R.I.P Bobby Ellis……. You will always be a part of my cultural musical journey.
My Bobby Ellis Moments:
As a young trumpet player at age 17, I did not know much about who Bobby Ellis was as a player and an arranger. His name was mentioned to me by Peter Ashbourne when I asked him to recommend an arranger to me who I could speak to about teaching me the skills of our music, and he told me to find Bobby Ellis. I was young and cocky and I thought that Peter had dissed me by recommending me to a lowly roots trumpeter. I kept this thought for many years until maybe just over 10 years ago, when I got to realize that was a brilliant idea. I was told that I was one of the best ever at that age, and at that time, potentially, and I looked down on the man and Peter too at the time . This was before Peter went to Berklee and I went to Kneller Hall.
Fast forward to the late 80’s when I was living in a different world, mentally and otherwise, and not showing anything of my earlier potential. I was asked by Al Campbell to record/play on an album of his. I was the only musician he wanted to play on the album. I was not happy with this but because of the relationship I had with Al, as a friend and one of the few people that looked out for me during my addictive years, I agreed. I did it for a few pennies and clothes. After recording about six rhythms and adding the overdubs (horns, etc.) all from one keyboard instrument (which I don’t, and have never played well), and an MPCII Drum Machine, I walked out of the studio and called Al. He came out and saw me standing some distance from the studio. He was really upset, more so when I told him that I wasn’t going to play anymore. My reason was that there were too many great reggae musicians standing around watching me play their instruments on a keyboard. And I couldn’t do that anymore. He got very angry telling me that none of them care about me, to them I was just a stinking cokehead, but I insisted. I sent for the instruments I borrowed from Music Mountain studio and left without pay as I didn’t want it. I must say that I stopped mostly because Bobby Ellis was among the musicians standing there, watching and smiling while I played a trumpet part on the keyboard right in front of his face. I looked up at him and said to myself “No More.” Prior to this day, I was one of the few musicians in Jamaica doing this sort of thing. One of the hits I made during this period with these two instruments was Beres Hammond’s “Putting Up Resistance” for Producer Tappa Zukie. I refuse to record like this since then, unless I am locked away alone and writing down a vibe.

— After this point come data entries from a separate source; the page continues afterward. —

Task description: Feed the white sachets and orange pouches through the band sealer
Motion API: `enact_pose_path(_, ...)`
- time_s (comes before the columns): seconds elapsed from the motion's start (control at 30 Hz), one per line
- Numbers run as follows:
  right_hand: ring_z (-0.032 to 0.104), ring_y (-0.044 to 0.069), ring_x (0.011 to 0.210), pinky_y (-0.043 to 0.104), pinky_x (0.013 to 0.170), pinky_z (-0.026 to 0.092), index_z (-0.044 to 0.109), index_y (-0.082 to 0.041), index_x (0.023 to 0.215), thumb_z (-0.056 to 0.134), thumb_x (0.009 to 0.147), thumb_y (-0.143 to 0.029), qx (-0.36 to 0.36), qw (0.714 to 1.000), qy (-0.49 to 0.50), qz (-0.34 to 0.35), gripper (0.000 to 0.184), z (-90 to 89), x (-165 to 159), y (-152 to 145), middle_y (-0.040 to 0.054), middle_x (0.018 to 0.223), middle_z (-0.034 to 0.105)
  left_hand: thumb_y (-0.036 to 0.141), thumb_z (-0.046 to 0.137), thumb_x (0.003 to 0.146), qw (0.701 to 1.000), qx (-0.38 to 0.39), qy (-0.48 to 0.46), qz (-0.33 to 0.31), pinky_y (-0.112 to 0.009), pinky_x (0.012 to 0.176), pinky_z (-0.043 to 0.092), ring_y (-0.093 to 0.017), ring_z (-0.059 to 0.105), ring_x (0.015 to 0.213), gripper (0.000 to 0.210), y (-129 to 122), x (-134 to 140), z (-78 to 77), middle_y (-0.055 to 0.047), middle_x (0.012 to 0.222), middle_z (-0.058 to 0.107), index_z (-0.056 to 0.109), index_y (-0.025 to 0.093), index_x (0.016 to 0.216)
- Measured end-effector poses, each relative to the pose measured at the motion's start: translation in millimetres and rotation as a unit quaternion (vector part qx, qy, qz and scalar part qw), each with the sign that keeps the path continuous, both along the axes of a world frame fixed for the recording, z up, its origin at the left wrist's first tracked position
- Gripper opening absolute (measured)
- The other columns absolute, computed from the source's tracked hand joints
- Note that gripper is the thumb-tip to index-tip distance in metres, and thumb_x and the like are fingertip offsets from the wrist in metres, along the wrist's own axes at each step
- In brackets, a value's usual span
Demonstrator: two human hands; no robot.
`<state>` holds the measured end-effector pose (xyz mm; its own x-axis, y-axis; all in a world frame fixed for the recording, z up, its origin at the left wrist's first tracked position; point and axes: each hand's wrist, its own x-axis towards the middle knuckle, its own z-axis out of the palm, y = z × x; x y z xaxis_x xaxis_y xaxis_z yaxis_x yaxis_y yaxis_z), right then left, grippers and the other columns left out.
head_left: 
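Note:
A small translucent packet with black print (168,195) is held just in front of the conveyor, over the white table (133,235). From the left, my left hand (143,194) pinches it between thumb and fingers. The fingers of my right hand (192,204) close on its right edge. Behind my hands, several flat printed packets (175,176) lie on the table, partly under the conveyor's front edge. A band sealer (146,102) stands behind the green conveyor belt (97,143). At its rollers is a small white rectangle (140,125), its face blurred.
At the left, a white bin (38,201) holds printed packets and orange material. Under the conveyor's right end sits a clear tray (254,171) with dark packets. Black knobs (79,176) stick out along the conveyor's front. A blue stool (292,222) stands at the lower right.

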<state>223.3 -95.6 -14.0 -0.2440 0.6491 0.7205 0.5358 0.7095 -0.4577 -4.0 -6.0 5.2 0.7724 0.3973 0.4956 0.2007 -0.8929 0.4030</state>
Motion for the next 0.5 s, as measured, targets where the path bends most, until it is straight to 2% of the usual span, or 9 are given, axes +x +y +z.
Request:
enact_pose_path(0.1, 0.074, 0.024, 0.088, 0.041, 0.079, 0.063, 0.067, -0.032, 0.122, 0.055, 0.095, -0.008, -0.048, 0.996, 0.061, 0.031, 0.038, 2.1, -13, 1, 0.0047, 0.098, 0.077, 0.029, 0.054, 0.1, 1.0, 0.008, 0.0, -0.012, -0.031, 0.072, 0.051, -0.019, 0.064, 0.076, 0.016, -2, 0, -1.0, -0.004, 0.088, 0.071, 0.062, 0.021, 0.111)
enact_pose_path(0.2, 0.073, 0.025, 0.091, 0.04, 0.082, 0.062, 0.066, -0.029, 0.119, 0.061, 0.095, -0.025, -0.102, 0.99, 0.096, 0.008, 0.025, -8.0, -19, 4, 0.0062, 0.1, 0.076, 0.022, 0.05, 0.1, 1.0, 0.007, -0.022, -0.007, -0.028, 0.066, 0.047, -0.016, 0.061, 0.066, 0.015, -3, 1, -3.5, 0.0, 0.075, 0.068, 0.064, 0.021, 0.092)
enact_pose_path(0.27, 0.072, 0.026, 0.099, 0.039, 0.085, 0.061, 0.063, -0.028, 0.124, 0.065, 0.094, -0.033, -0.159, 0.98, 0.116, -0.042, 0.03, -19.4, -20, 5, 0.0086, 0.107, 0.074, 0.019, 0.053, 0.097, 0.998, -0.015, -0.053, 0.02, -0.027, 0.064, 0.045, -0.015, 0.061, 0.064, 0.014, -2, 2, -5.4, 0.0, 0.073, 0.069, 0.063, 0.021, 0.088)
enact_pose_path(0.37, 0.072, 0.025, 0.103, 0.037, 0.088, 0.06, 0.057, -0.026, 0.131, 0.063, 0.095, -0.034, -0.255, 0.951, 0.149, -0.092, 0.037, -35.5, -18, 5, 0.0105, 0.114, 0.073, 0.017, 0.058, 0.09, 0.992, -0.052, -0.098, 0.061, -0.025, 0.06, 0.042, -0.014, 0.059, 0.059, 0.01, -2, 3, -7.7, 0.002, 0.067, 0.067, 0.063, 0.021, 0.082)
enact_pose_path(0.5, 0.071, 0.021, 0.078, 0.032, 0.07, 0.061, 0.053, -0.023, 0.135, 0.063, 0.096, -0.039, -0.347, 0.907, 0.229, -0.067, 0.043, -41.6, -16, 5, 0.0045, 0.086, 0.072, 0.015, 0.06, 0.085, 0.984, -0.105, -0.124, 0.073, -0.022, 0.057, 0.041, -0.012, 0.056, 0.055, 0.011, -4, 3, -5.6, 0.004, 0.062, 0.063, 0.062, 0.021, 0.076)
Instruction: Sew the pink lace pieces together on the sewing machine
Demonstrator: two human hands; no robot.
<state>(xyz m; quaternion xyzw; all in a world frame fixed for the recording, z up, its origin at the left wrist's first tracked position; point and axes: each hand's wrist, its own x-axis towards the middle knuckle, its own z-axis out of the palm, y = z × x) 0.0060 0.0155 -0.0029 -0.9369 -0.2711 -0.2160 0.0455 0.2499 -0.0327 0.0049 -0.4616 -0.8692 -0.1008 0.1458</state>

Two weeks ago I was asked by Chris Chin, President of VP Records, to do an instrumental album. After a day or so I decided I wanted Bobby Ellis to be my co-arranger on the project. When I called him, he was so happy to be a part of the project. I was driving when I called about him being involved and I got into a little difficulty and had to drop the phone before we both could hang up. I heard him telling someone at his home that, “A Clive Hunt dat enoh, him want mi fi come work wid him pan some music. Thank yuh God.” A lot of emotions ran through me then. The man is 80+ and stopped playing for over four years and during the brief period that we working together again (the album is still not completed), I learned a few things. One is that there is no support for musicians over a certain age, not even by the insurance companies that they contributed to during their working years. Bobby was a victim of this. Anyway, to conclude my most recent Bobby Ellis moment, I must say that Dean Fraser begged and convinced Bobby to play, and he did. Thanks Dean, and thank you, Bobby. I will treasure these moments and the others I’ve spent with you. You were a special and gentle person, may your path be guided and blessed.
The Black Disciples Band: Bobby Ellis stands in the foreground with his trusty trumpet at the ready as Robbie Shakespear pats his bald head like a bongo drum.